First off, yes it is real. When Bank of America started getting questioned for wrongfully foreclosing on homes as a result of “Robo-Signing”, the process of working through the inventory yielded. Let me take a minute to say that this accusation against B of A was an absolute joke. Maybe the paperwork wasn’t processed correctly, but these individuals weren’t paying their mortgage! This is a trustee state! Anyway it slowed things down. Since then inventory has been building. Try to imagine a toll booth on a major interstate. All of a sudden, they start only letting one person through every 15 minutes instead of every 15 seconds. The booths are the banks and the cars are individuals not paying their mortgage.
What is happening with inventory right now in today’s market? Here is one example. On Thursday approximately 300 homes were scheduled to be sold at the court house steps (Auction, Trustee Sale, Sheriff’s Sale, whatever you want to call it). Out of those, 26 actually made it to bid and only a handful, maybe 7 sold. Do the math, that means that 274 people are still at the toll booth, not paying their mortgage and hiding in the shadow inventory. That is one day people!!!!
So, how many cars are backed up at the toll booth, when will the traffic jam break, how fast will it go and what will be the end result? Here is the view point from two of my best anonymous resources for inside information.
REO Asset manager for Wells Fargo: Right now there are 6 million people who have a Notice of Default filed against their properties. Basically, 6 million people are facing foreclosure and are backed up at the toll booth. This manager who moved 4300 foreclosures last year, who has been in the business for decades feels that a day will come when the wheel barrel dumps and all of the properties hit the market at one time. This would hypothetically drop the market by 25% overnight. I am not so sure that I agree with his wheel barrel dumping theory, but I do trust his inventory assessment.
Asset Manager for 182 banking institutions: Before 2013, there will be 25 million more foreclosures. This inventory is in the projected shadows should unemployment stay high and asset values depreciate. Basically, if we stay in the same slumped economy with little improvement, we are going to get body slammed. Let’s multiply each home by 2 people. That is 50 million people without homes who can’t buy again for 3-7 years depending on the product they choose to purchase. That is almost 17 times the amount of people living today in Orange County, which has more people than the entire state of Ohio.
I don’t believe, even though it is hard not to based on credibility that the shadow inventory will dump like a wheel barrel. I feel the banks will continue to balance their check books absorbing liability at a sustainable rate and selling it at a sustainable rate. This will keep the market pretty flat to mild softening for several years (maybe 5?).
The given here is inventory. The unknown variables are: Government rescue programs, jobs and interest rates.

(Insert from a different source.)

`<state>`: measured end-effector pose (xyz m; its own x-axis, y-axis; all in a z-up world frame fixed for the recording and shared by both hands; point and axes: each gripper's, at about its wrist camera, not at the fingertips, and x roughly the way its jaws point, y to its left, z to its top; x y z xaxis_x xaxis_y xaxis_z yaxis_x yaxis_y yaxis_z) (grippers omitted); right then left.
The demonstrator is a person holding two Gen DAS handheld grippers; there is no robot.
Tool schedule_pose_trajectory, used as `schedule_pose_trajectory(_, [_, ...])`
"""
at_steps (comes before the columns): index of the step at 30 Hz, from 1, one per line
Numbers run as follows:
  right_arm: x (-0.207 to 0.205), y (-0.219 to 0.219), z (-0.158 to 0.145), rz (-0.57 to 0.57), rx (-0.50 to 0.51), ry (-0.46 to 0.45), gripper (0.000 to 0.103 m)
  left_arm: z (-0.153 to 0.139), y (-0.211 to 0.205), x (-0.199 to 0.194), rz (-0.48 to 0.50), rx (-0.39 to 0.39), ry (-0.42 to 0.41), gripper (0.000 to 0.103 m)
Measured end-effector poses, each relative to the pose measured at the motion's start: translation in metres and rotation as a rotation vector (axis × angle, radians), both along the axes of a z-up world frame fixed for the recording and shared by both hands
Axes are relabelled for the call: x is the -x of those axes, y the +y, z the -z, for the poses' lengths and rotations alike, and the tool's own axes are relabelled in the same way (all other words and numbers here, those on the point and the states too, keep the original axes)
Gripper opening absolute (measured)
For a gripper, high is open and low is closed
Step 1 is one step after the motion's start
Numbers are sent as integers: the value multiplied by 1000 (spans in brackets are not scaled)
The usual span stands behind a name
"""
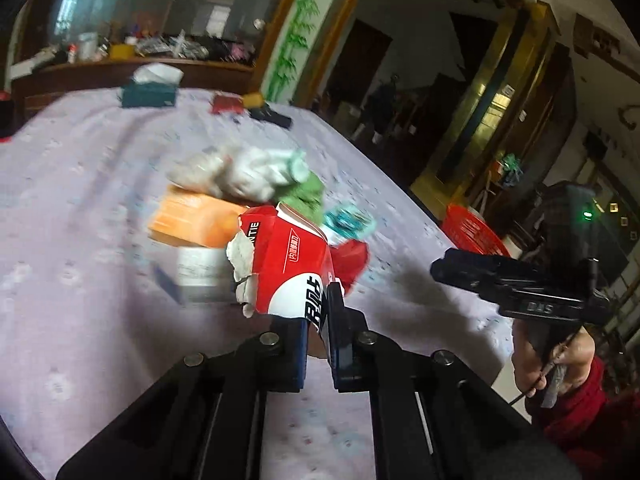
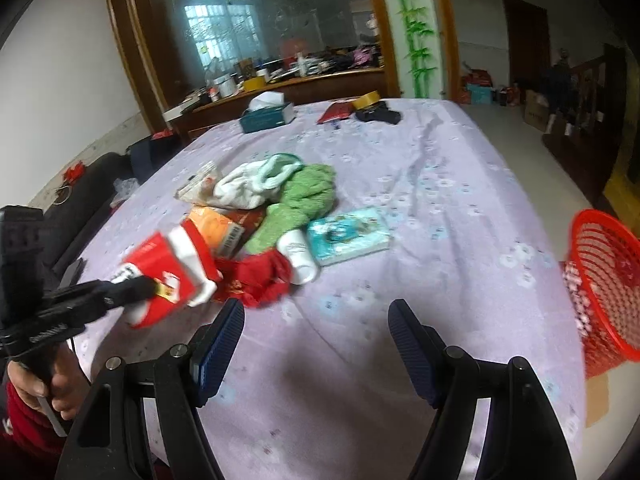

My advice is that you buy when you find a house you really love and can afford. It may not be the bottom, but it will be a great deal. In the long haul you will make money. Watch the 10 year bond which is an inverse of the stock market. The 10 year bond parallels interest rates. If the stock market gets bullish, the 10 year bond rates go up. If the 10 year goes up so do rates. Last week’s bullish stock market hiked interest rates in the short term. The fact is, even if you wait for lower prices, which is likely, you may miss interest rates. Overall, rates will affect your affordability index and home price index options the most. If you can lock up a 4% give or take on a 30 year fixed today, do it. You will make money. You will only know when the market hits bottom when you are looking back.